Estos astilleros estaban especializados en la construcción de galeras, como ya se ha dicho, las cuales jugaron un papel de suma importancia en las luchas por el control del estrecho de Gibraltar, así como en la participación castellana en la guerra de los Cien Años.
El complejo consistía
de un edificio de diecisiete naves junto a una gran explanada de arena que
llegaba hasta la orilla del río Guadalquivir, y
cuya zona era y es conocida en la actualidad como el Arenal.
La primera noticia que se tiene de unos astilleros
en la ciudad data del siglo I a.C., cuando tiene lugar la guerra civil entre
Pompeyo y Julio César:
El Polígrafo, militar y funcionario romano (116-27
a.C.,) CayoTerencio Varrón practicó un reclutamiento por toda la provincia de
la Hispania Ulterior (fue una de las dos provincias en las que la República romana dividió Hispania al comenzar
la conquista
de la península junto a la Hispania Citerior. Comprendía
inicialmente el valle
del Guadalquivir, aunque posteriormente incluyó toda la parte occidental de
la península
ibérica. Su capital fue Corduba, la actual Córdoba, y añadiendo
a sus dos legiones completas treinta cohortes auxiliares. Almacenó una gran
cantidad de trigo que parte debía enviar a los de Marsella y parte igualmente,
a Lucio Afranio y Marco Petreyo (partidarios de Pompeyo). Así mismo, ordenó a
los gaditanos construir diez navíos de línea (buques de guerra de tres palos)
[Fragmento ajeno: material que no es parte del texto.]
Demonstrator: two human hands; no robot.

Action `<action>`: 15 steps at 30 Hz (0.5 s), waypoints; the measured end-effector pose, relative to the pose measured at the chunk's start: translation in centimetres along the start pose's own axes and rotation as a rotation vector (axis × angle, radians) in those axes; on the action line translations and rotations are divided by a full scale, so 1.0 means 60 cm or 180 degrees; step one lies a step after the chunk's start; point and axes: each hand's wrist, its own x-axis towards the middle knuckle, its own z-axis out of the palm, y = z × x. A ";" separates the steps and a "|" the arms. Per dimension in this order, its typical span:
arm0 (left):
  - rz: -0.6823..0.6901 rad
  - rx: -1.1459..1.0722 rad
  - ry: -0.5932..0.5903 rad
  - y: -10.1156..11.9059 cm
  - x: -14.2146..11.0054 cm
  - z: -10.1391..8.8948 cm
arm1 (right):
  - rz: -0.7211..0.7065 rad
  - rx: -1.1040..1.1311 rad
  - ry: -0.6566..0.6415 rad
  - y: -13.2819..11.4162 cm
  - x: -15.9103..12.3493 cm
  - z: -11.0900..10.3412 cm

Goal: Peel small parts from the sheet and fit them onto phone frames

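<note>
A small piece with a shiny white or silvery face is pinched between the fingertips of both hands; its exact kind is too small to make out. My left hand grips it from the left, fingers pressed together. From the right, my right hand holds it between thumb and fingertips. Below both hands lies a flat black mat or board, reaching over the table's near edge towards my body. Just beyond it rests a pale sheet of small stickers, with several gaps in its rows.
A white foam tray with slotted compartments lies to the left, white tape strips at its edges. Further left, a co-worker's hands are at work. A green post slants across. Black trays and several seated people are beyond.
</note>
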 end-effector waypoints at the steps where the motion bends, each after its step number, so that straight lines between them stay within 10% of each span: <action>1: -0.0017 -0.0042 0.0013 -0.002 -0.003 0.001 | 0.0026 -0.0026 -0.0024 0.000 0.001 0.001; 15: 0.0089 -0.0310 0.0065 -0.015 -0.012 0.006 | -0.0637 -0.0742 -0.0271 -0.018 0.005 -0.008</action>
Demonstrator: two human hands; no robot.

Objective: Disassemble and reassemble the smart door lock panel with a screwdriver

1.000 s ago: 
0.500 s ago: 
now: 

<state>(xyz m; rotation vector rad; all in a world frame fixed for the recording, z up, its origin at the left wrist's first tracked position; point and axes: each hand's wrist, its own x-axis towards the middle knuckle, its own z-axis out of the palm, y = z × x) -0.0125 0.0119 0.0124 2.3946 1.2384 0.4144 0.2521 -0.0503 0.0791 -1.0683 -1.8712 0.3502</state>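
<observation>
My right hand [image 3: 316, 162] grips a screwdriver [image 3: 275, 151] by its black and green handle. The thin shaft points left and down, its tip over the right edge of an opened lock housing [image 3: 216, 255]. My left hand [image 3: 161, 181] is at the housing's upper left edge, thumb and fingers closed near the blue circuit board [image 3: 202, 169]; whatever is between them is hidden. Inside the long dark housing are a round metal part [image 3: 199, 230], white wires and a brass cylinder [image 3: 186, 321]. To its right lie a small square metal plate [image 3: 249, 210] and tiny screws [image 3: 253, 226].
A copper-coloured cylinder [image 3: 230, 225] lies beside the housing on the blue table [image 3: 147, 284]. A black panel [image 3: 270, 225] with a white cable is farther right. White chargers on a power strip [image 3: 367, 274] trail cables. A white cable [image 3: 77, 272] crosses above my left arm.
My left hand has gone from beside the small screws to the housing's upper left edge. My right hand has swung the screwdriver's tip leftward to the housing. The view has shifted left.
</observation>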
en los astilleros reales de la Corona de Castilla, procurando además que se
construyeran bastantes en Híspalis. Julio César. De Bellum civile. 49 a.C.
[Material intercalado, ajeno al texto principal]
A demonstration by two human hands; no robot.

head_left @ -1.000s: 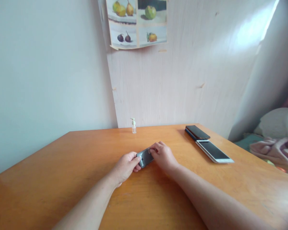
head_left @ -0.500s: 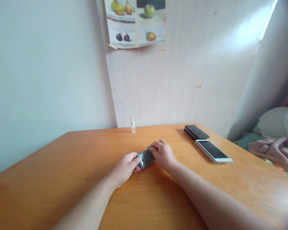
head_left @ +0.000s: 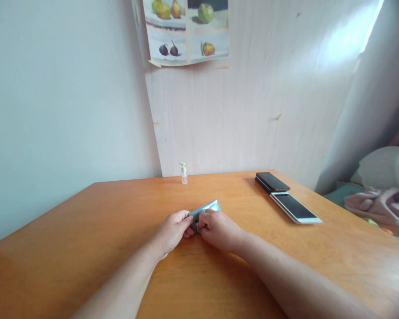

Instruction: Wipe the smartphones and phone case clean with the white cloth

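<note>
Our right hand has shifted nearer our left hand, which grips the phone; right fingers curl, hold unclear.

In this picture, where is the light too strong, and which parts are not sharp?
Head view: strong glare whitens the upper right of the wood-grain panel; milder glare washes the table at lower right; the phone in the left hand shows a pale reflection; a soft shadow lies beside the right forearm; the pink cloth looks soft.
</note>
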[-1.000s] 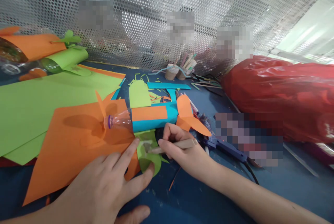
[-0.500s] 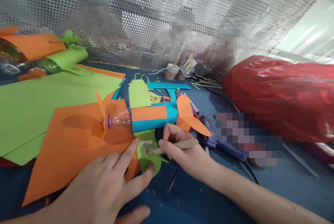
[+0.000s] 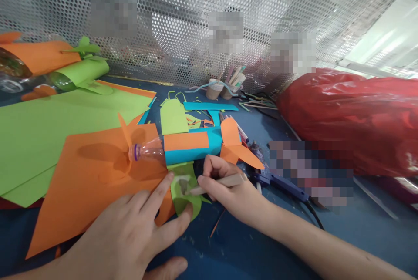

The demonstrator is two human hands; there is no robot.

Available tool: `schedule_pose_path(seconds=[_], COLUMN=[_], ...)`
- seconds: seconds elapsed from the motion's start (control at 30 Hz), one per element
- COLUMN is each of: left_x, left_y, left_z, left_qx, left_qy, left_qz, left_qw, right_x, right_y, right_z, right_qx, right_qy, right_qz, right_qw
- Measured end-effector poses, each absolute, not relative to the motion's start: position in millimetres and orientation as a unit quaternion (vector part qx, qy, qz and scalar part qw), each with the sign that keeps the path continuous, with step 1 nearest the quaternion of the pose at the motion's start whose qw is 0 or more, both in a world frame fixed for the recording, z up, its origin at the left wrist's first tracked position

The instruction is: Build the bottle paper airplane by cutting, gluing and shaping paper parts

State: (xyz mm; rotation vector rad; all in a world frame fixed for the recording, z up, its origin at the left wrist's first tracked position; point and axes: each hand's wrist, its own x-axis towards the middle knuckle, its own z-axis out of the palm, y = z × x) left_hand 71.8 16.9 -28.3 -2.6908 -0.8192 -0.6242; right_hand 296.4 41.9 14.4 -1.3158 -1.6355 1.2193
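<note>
My left hand [image 3: 130, 223] lies with fingers spread, its fingertips pressing on a green paper wing [image 3: 196, 201] with a greyish smear on it. In my right hand [image 3: 231, 188] is a pale beige pen-like stick [image 3: 235, 179], its tip touching the wing near the smear. The wing extends toward me from a clear plastic bottle [image 3: 152, 147] wrapped in blue paper [image 3: 183, 156]. An orange strip [image 3: 186, 141] runs along the wrap. Orange paper propeller blades [image 3: 123, 128] surround the purple-ringed neck, and orange tail fins [image 3: 231, 132] sit at the other end.
Orange sheet [image 3: 88, 193] and green sheets [image 3: 39, 127] spread leftward. Other paper-wrapped bottles [image 3: 81, 71] lie behind them. A blue glue gun [image 3: 287, 187] with its cord lies right. Further back are small cups of tools [image 3: 214, 89], a red plastic bag [image 3: 346, 119] and a perforated metal screen [image 3: 183, 14].
The view has shifted very slightly. Both hands keep practically the same position, with the stick's tip still on the green wing.
</note>
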Motion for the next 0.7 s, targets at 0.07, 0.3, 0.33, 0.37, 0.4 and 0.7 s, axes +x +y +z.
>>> schedule_pose_path(seconds=[0.07,0.3,0.33,0.37,0.4,0.7], left_x=[72,74,73,73,72,73], left_y=[17,18,18,17,16,18], left_z=[-25,-17,-19,-22,-25,-28], left_qx=[-0.927,-0.929,-0.927,-0.926,-0.926,-0.927], left_qy=[-0.282,-0.284,-0.287,-0.289,-0.291,-0.287], left_qz=[-0.211,-0.199,-0.206,-0.208,-0.210,-0.208], left_qw=[0.132,0.125,0.125,0.123,0.123,0.121], right_x=[296,296,296,296,297,296], right_y=[42,43,43,43,43,42], right_z=[14,16,15,15,15,14], right_qx=[-0.507,-0.512,-0.513,-0.512,-0.510,-0.511], right_qy=[-0.629,-0.625,-0.625,-0.626,-0.628,-0.629], right_qz=[0.473,0.474,0.472,0.471,0.471,0.473], right_qw=[0.351,0.350,0.352,0.351,0.351,0.346])
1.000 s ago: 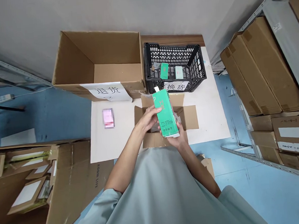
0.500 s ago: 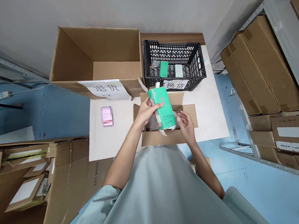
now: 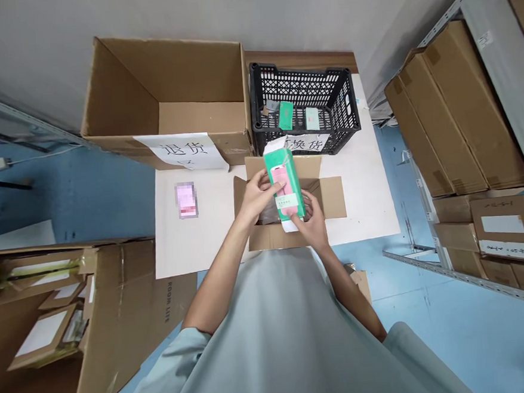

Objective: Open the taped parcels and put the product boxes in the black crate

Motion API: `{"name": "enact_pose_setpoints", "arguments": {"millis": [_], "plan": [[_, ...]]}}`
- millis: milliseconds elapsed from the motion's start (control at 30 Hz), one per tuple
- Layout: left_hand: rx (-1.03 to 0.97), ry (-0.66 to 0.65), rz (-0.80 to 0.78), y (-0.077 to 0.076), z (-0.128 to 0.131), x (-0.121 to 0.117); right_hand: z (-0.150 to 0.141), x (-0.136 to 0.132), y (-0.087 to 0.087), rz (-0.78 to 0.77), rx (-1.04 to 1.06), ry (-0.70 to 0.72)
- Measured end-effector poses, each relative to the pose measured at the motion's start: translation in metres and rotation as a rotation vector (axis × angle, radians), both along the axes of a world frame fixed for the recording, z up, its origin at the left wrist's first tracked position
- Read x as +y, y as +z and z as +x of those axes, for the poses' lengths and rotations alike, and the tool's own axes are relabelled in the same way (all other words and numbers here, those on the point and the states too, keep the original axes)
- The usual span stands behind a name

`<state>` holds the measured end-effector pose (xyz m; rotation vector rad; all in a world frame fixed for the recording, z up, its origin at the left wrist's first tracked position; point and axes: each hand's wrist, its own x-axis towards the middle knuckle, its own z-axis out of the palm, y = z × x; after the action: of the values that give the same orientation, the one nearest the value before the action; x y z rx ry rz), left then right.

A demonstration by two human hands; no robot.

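A green product box (image 3: 292, 173) with a pink picture on its side is tilted above an open cardboard carton (image 3: 271, 239). Its top and bottom white flaps stick out. My left hand (image 3: 260, 195) is closed on the box's left side, thumb across the pink panel. From the lower right, my right hand (image 3: 312, 220) grips the box's lower end, thumb on its front. Some clear wrapping (image 3: 269, 212) shows inside the carton, partly hidden by the hands and the box.
A large open cardboard box (image 3: 202, 117) with a paper sign stands at the back left. Beside it, a black plastic crate (image 3: 302, 89) holds several small packs. A blurred pink item (image 3: 186, 200) lies on the white table (image 3: 361, 207). Shelving with cartons (image 3: 506, 227) stands to the right.
The green box has been turned so its pink-pictured side faces up instead of the plain green one. My right hand, before at its edge with fingers loose, now grips its lower end.
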<state>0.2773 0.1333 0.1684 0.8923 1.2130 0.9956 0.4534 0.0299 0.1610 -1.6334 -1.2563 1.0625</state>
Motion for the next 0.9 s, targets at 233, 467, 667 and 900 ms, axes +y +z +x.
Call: {"name": "enact_pose_setpoints", "arguments": {"millis": [233,467,667,900], "plan": [[-0.303,-0.063,-0.158,-0.012,-0.012,-0.018,0.013,-0.002,-0.001,-0.269,0.663,-0.012],[-0.407,-0.179,-0.161,0.003,-0.006,-0.027,-0.001,-0.018,0.005,-0.401,0.833,-0.023],[-0.393,-0.194,-0.154,0.01,-0.002,-0.026,0.005,-0.028,-0.003,-0.426,0.933,-0.061],[-0.407,-0.19,-0.166,0.017,0.003,-0.03,0.007,-0.03,-0.008,-0.387,1.171,-0.136]]}}
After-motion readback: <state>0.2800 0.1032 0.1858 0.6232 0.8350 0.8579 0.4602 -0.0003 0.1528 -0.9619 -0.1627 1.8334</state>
En el siglo IX se producen una serie de ataques normandos (vikingos), en las costas peninsulares, siendo uno de ellos en Sevilla. Esto motiva al califa Abd al-Rahman II a reforzar la muralla de Isbylia (de origen romano) y a crear una flota de guerra permanente. Con este fin, ordena la construcción de unos astilleros en Sevilla:
Se ordenó que se construyese una atarazana en
Sevilla, y que se fabricasen barcos; se preparó la fábrica reclutando a hombres
de mar de las costas de España, a quienes dio buenos suelos y proveyó de
instrumentos o máquinas para arrojar betún ardiendo.
Unos 200 años más tarde, en 1184, el califa Abu
Yacub Yusuf I ordenó al entonces gobernador de la ciudad, Abu Dawud Yalul ben
Yildasan la fabricación de unos astilleros donde, en un corto espacio de
tiempo, poder construir una gran flota para hacer frente a los reinos
cristianos.
No se sabe con certeza donde se encontraban las
antiguas atarazanas. De acuerdo con las labores arqueológicas realizadas se
sabe que las atarazanas castellanas que hoy se conservan no se edificaron sobre
ninguna anterior.
Fernando III rey de Castilla y León, conquista
Sevilla a los musulmanes en 1248. Tras realizar conquistas por gran parte de la
península decide emprender campañas militares para tomar también el norte de
África y prevenir así posibles amenazas que pudieran provenir de esa zona. Para
ello decide construir en Sevilla varios bajeles y galeras. No obstante,
Fernando fallece en 1252 y su hijo, Alfonso X, y es entonces cuando concuerda con la utilidad de
crear una flota, ordenando la construcción de las llamadas Atarazanas Reales.
Ampliando datos, el lugar elegido fue un terreno fuera del recinto amurallado y muy cerca del Guadalquivir, en la zona comprendida entre la torre del Oro, la torre de la Plata, la puerta del Carbón y el postigo del Aceite.
Por ello, en el barrio de El Arenal se levantaron 17 naves de fábrica de ladrillo en sentido perpendicular al Guadalquivir y
delante de la cerca almohade de la ciudad, que cubrían unos 15.000 metros
cuadrados.
Las Atarazanas también incluían la denominada
Resolana del Río, una gran explanada de arena que llegaba hasta la orilla del
Guadalquivir.
Arquitectónicamente se trata de una obra gótica y mudéjar construida toda ella en fábrica de ladrillo,
que muestra el influjo del arte almohade en
las construcciones medievales en la ciudad de Sevilla. Asombran las dimensiones
de sus anchas y largas naves adosadas y cubiertas por bóvedas de arista,
apropiadas para la construcción de los mayores barcos de la época. Estas naves
se comunican lateralmente a través de gruesos arcos ligeramente apuntados y
enfrentados entre sí que arrancan directamente desde el suelo, y que en su
conjunto provocan en su interior perspectivas atractivas.